## Work request:
Repeat the entire listing exactly. Omit all pictures.
┏━━
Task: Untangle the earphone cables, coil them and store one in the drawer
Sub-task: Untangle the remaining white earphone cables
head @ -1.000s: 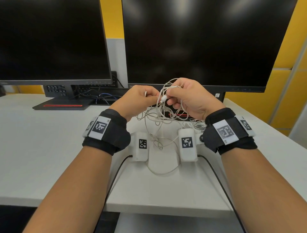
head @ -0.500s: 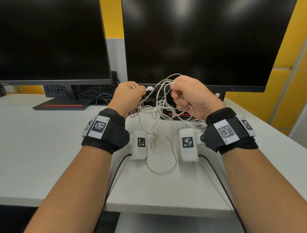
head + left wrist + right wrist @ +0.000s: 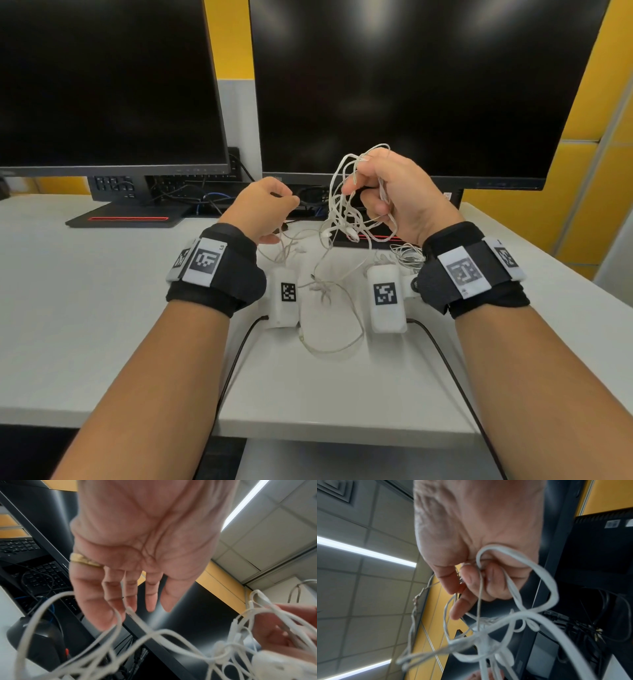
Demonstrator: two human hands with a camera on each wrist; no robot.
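Clearly early days. Head view: earphone cables point(image 3: 346, 212) knotted, bunched in right hand point(image 3: 394, 195) above the desk point(image 3: 85, 291), loose ends trailing down; left hand point(image 3: 263, 212) beside. Left wrist: fingers point(image 3: 109, 599) relaxed, nearly straight, gripping nothing. Right wrist: fingers point(image 3: 471, 580) curled round loops. Untangling unfinished; coiling, storing left; no drawer visible.

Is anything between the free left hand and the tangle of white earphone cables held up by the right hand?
Nothing visible. The left hand is open beside the tangle of thin white earphone cables, which the right hand holds above the white desk; loose strands already lie against the left fingertips in the left wrist view.
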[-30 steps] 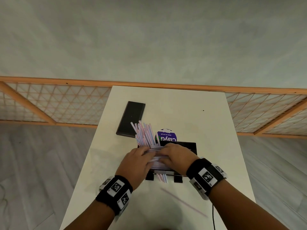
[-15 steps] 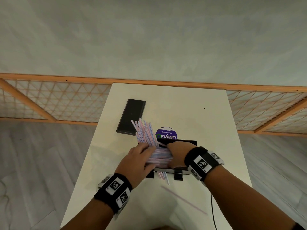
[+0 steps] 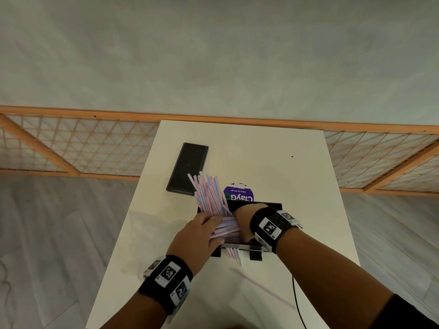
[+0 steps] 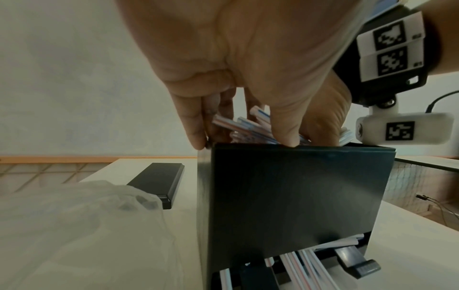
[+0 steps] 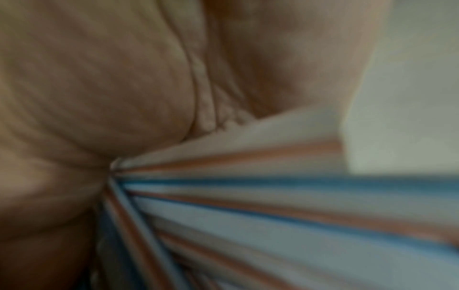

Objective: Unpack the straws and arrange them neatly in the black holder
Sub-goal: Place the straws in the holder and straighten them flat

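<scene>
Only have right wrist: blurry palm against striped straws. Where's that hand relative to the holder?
Observer: Head view: the right hand reaches into the black holder, at the right end of the straws lying across it.
Operator: Left hand?
Observer: The left hand presses on the same straws from the opposite end, fingers pointing down into the holder.
Operator: Any strays?
Observer: One loose straw lies on the table, on the person's side of the holder.

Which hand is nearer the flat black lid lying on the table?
Left. The left hand sits at the holder's left end, just below the lid; the right hand is further right, inside the holder.
</scene>
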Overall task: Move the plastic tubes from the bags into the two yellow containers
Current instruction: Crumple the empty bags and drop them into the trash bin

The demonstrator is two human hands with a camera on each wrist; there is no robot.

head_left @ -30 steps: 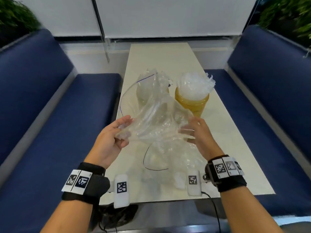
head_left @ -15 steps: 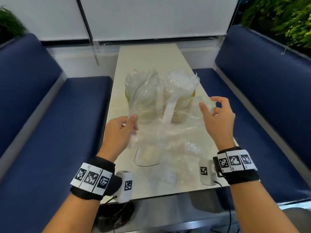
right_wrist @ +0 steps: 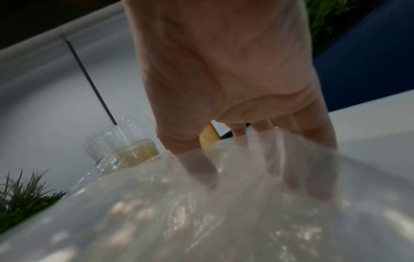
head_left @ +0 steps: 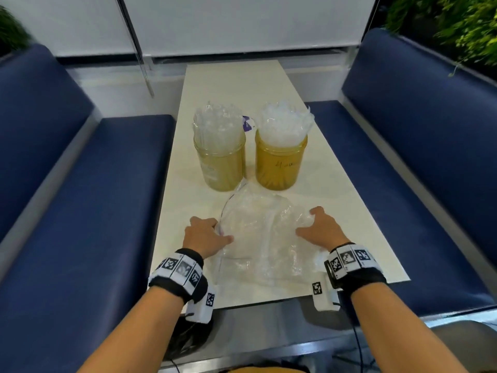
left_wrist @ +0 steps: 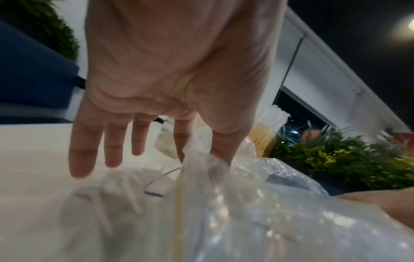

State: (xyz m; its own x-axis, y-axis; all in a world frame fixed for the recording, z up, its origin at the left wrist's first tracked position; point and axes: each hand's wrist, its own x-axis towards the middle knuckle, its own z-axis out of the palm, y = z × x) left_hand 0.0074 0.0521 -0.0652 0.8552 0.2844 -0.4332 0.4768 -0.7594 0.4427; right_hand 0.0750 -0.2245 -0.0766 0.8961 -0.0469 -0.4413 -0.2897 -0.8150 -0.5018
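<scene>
Both hands have come down since half a second ago, when they held a clear bag up in front of the containers; now the bags (head_left: 258, 232) lie crumpled and flat on the table (head_left: 234, 84), and both jars show fully.

Seen from the head camera, the left hand (head_left: 203, 235) rests at the 9 o'clock edge of the bags, the right hand (head_left: 320, 230) at the 3 o'clock edge. On the left wrist view the left hand's fingers (left_wrist: 81, 159) are straight and spread, hanging just above the table, with the thumb side touching the plastic (left_wrist: 235, 203); they grip nothing. On the right wrist view the right hand's fingers (right_wrist: 298, 173) are straight and seen through a layer of the clear film (right_wrist: 201, 212), pressing on it rather than curled round it.

At 12 o'clock of the bags stand the two yellow containers side by side, close but apart. The left container (head_left: 221, 165) is paler and packed with upright clear plastic tubes (head_left: 216, 122) that rise above its rim. The right container (head_left: 279, 165) is a deeper yellow with dark handwriting on its wall, and holds a full bunch of whiter tubes (head_left: 285, 122). Whether any tubes remain inside the bags cannot be told.

A small purple and white scrap (head_left: 248, 123) lies behind the containers. Blue bench seats (head_left: 88, 211) flank the table, and green plants (head_left: 457, 25) show at the far right.
</scene>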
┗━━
## Reply:
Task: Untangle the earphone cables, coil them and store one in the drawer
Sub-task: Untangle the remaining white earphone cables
head @ -1.000s: 
head @ -0.500s: 
head + left wrist + right wrist @ +0.000s: 
Demonstrator: two human hands with a camera on each wrist; no robot.
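Clearly early days. Head view: earphone cables point(image 3: 346, 212) knotted, bunched in right hand point(image 3: 394, 195) above the desk point(image 3: 85, 291), loose ends trailing down; left hand point(image 3: 263, 212) beside. Left wrist: fingers point(image 3: 109, 599) relaxed, nearly straight, gripping nothing. Right wrist: fingers point(image 3: 471, 580) curled round loops. Untangling unfinished; coiling, storing left; no drawer visible.

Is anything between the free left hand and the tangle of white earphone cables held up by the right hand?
Nothing visible. The left hand is open beside the tangle of thin white earphone cables, which the right hand holds above the white desk; loose strands already lie against the left fingertips in the left wrist view.
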[-30 steps] 
[-15 steps] 
[+0 steps] 
[+0 steps] 
[+0 steps] 

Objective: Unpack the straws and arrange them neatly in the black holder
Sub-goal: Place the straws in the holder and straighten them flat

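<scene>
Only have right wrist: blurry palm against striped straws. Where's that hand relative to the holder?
Observer: Head view: the right hand reaches into the black holder, at the right end of the straws lying across it.
Operator: Left hand?
Observer: The left hand presses on the same straws from the opposite end, fingers pointing down into the holder.
Operator: Any strays?
Observer: One loose straw lies on the table, on the person's side of the holder.

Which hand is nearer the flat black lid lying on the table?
Left. The left hand sits at the holder's left end, just below the lid; the right hand is further right, inside the holder.
</scene>
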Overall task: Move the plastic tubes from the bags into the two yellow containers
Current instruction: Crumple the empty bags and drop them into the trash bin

The demonstrator is two human hands with a camera on each wrist; there is no robot.

head_left @ -30 steps: 
head_left @ -15 steps: 
right_wrist @ +0 steps: 
head_left @ +0 steps: 
left_wrist @ +0 steps: 

State: (xyz m; its own x-axis, y-axis; all in a world frame fixed for the recording, z up, its origin at the left wrist's first tracked position; point and axes: each hand's wrist, its own x-axis towards the middle knuckle, its own z-axis out of the palm, y = z × x) left_hand 0.0074 0.0521 -0.0652 0.8552 0.2844 -0.4332 0.4768 -0.7594 0.4427; right_hand 0.0750 -0.2245 -0.0766 0.8961 -0.0469 -0.4413 -0.2897 -0.8150 -0.5018
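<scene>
Both hands have come down since half a second ago, when they held a clear bag up in front of the containers; now the bags (head_left: 258, 232) lie crumpled and flat on the table (head_left: 234, 84), and both jars show fully.

Seen from the head camera, the left hand (head_left: 203, 235) rests at the 9 o'clock edge of the bags, the right hand (head_left: 320, 230) at the 3 o'clock edge. On the left wrist view the left hand's fingers (left_wrist: 81, 159) are straight and spread, hanging just above the table, with the thumb side touching the plastic (left_wrist: 235, 203); they grip nothing. On the right wrist view the right hand's fingers (right_wrist: 298, 173) are straight and seen through a layer of the clear film (right_wrist: 201, 212), pressing on it rather than curled round it.

At 12 o'clock of the bags stand the two yellow containers side by side, close but apart. The left container (head_left: 221, 165) is paler and packed with upright clear plastic tubes (head_left: 216, 122) that rise above its rim. The right container (head_left: 279, 165) is a deeper yellow with dark handwriting on its wall, and holds a full bunch of whiter tubes (head_left: 285, 122). Whether any tubes remain inside the bags cannot be told.

A small purple and white scrap (head_left: 248, 123) lies behind the containers. Blue bench seats (head_left: 88, 211) flank the table, and green plants (head_left: 457, 25) show at the far right.
</scene>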

The full output has already been given.